Post by StevePulaski on Jun 21, 2020 12:38:33 GMT -5
7500 (2020)
Directed by: Patrick Vollrath
Directed by: Patrick Vollrath
Joseph Gordon-Levitt.
Rating: ★★★
For a film that mostly takes place in a stuffy cockpit the size of an apartment bathroom, Patrick Vollrath's directorial debut, 7500 is impressively cinematic.
It's so effectively entrapping in some moments, you feel as if you're starting to breathe the musty, stale air of the tight quarters. While not reinventing the wheel of a somewhat stale genre, Vollrath's directorial debut is a reminder of how strong performances can elevate formula to a sustainable level. It's also been a long enough stretch without a notable starring role from Joseph Gordon-Levitt that I fear people have forgotten the talent he possesses. There was a period of time not too long ago when he seemed to be headlining everything from offbeat dramas to biopics before dialing back and enjoying his now lavish life. Despite an extended absence, it's great to see his skillset hasn't at all diminished.
7500 — pronounced "7-5-0-0" — revolves around Gordon-Levitt's Tobias, an American pilot living in Berlin with his flight attendant girlfriend (Aylin Tezel) and their two-year-old son. In the opening minutes, he gears up for what should be a routine trip from Berlin-to-Paris until shortly after takeoff, three Islamic terrorists armed with knives storm the cockpit with the intent of a suicide mission. In a frantic few minutes, Tobias successfully bludgeons one of the hijackers unconscious while locking the other two out, albeit not before his co-pilot is gravely wounded. His only window to the outside world (IE: just outside the pilot door) is a surveillance camera that gives him a real time feed of the hijackers' activities as they take hostages and demand they be let inside.
As viewers, Vollrath, too, traps us inside the cockpit. Once Tobias enters prior to takeoff, we don't leave, and yet again, the single-setting proves immensely effective. But beyond the simple fact the film is confined to a singular location, Vollrath and cinematographer Sebastian Thaler — a frequent collaborator on the director's various shorts — do all they can to provide clarity despite a tight space. Shots still manage to be elegantly framed and seamlessly edited to make use of every inch of the cockpit, and it's the reason the viewer isn't subjected to disorienting pans that make us lose our spacial awareness.
When it comes to communicating with the terrorists, Tobias gets the most out of Verdat (Omid Memar, a real find of a young actor), a 19-year-old radical who visibly begins to have second thoughts about the mission moments after it starts to get real.
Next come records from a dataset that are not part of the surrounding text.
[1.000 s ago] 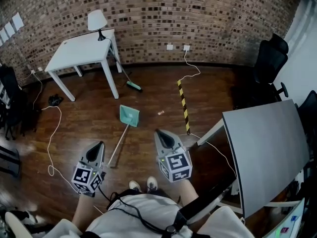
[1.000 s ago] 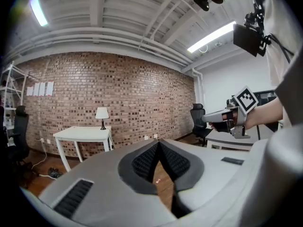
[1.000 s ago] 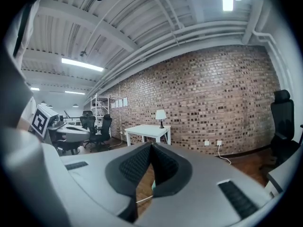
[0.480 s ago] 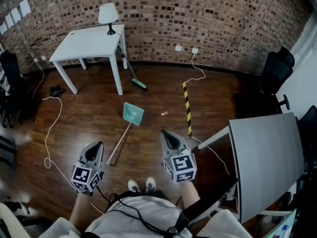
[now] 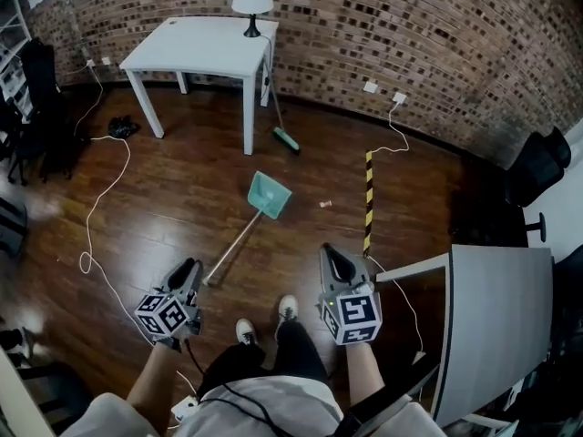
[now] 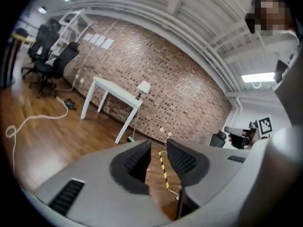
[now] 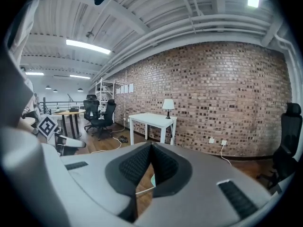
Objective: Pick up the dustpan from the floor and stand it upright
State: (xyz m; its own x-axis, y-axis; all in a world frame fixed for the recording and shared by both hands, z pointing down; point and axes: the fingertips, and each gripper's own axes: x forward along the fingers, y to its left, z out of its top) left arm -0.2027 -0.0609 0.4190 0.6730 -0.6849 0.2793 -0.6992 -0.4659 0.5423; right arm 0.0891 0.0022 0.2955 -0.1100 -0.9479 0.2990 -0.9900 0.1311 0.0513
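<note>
Left tool point(image 5: 187, 271), at the lower left of the frame, has just been opening; its jaws stand apart with nothing between them. Right tool point(image 5: 335, 257), lower centre, has its jaws together, empty. Beyond them the teal dustpan point(image 5: 270, 195) lies flat on the wooden floor point(image 5: 164, 208) mid-frame, its handle running toward the left tool. Farther up, a broom point(image 5: 285, 140) stands beside the white bench point(image 5: 205, 44).

You face a teal dustpan point(image 5: 270, 194) with a pale handle on a dark brown wood floor point(image 5: 182, 180). You also see yellow-and-black striped tape point(image 5: 369, 198), a white table point(image 5: 205, 44) and a red-brown brick wall point(image 5: 410, 35).
</note>
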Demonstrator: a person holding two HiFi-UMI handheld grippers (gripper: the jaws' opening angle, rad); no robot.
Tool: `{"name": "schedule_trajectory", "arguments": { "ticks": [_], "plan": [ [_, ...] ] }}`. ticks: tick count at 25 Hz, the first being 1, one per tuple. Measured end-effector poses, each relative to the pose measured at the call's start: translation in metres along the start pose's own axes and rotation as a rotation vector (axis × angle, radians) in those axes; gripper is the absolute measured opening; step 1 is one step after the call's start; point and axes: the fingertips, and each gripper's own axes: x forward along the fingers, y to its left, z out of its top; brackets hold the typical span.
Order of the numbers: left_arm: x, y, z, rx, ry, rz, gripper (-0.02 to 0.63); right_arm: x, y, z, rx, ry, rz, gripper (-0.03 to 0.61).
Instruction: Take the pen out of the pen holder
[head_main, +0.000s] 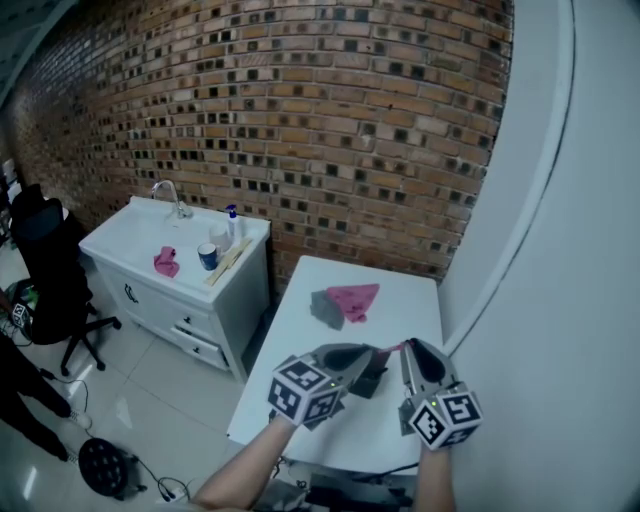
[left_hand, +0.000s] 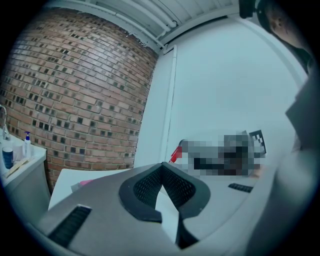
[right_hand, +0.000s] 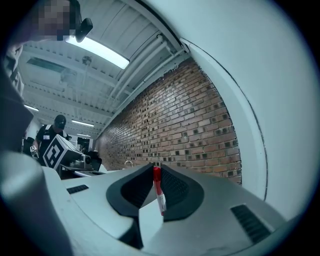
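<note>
- The right gripper (right_hand: 156, 171) is clamped on the pen (right_hand: 158, 192). The red-capped pen is pinched between the pad tips, and its white barrel hangs down into the gap behind them.
- In the right gripper view the pen's long axis is seen running across the jaws, close to upright and slightly tilted, not along the line the gripper points.
- The left gripper (left_hand: 162, 167) is closed, its pads are met at the tip, and nothing is seen between them.
- In the head view the right gripper (head_main: 411, 346) and left gripper (head_main: 368, 353) are held low over the near end of the counter (head_main: 300, 340), tips near each other. A thin red streak of the pen (head_main: 392, 348) is seen between them.
- The dark holder (head_main: 372, 380) is seen on the counter just below and beside the left gripper's tip, to the left of the right gripper and lower than it.
- The pen is judged to be at or just above the holder's mouth. Whether its lower end is fully clear cannot be told.
- The coming move is judged to depend on that relation. The pen is carried by the right hand, so a lift along the pen's axis, up and away from the holder, would be called for.
- A sideways pull could tip the holder, since it is not gripped by the left gripper.
</note>
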Motion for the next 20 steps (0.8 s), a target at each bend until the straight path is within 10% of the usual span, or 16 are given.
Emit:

He's a young man, who overtime recalls his mother and his understandable fear of dying. It's why he progressively cooperates with Tobias more readily as time ticks away and the plane stays afloat, although not without a few palm-sweating instances of turbulence.
Another intriguing element is the lack of a score, which intensifies matters by forcing us to listen to the murmur of the plane engine and the incessant blaring of the control panel. There's nothing in the way of synths or obtuse musical cues that overplay the natural suspense that occurs throughout the film, but I fear it's one of the elements that might go unnoticed. If nothing else, for yet another rock-solid performance by Gordon-Levitt in a performance deceptively challenging, especially after a sabbatical from a prominent leading role.
Like Buried, which saw Ryan Reynolds trapped in a coffin, and Phone Booth, which saw Colin Farrell enclosed in a phone booth with a sniper aimed at his head, 7500 is tense sit, elevated greatly by an ensemble of aesthetics that work to heighten the unnerving premise. Simply stated, it's wonderful to have Joseph Gordon-Levitt back in the spotlight and it's promising to see a new director make waves.
NOTE: 7500 is now streaming on Amazon Prime Video.
Starring: Joseph Gordon-Levitt, Omid Memar, Aylin Tezel, Murathan Muslu, and Paul Wollin. Directed by: Patrick Vollrath.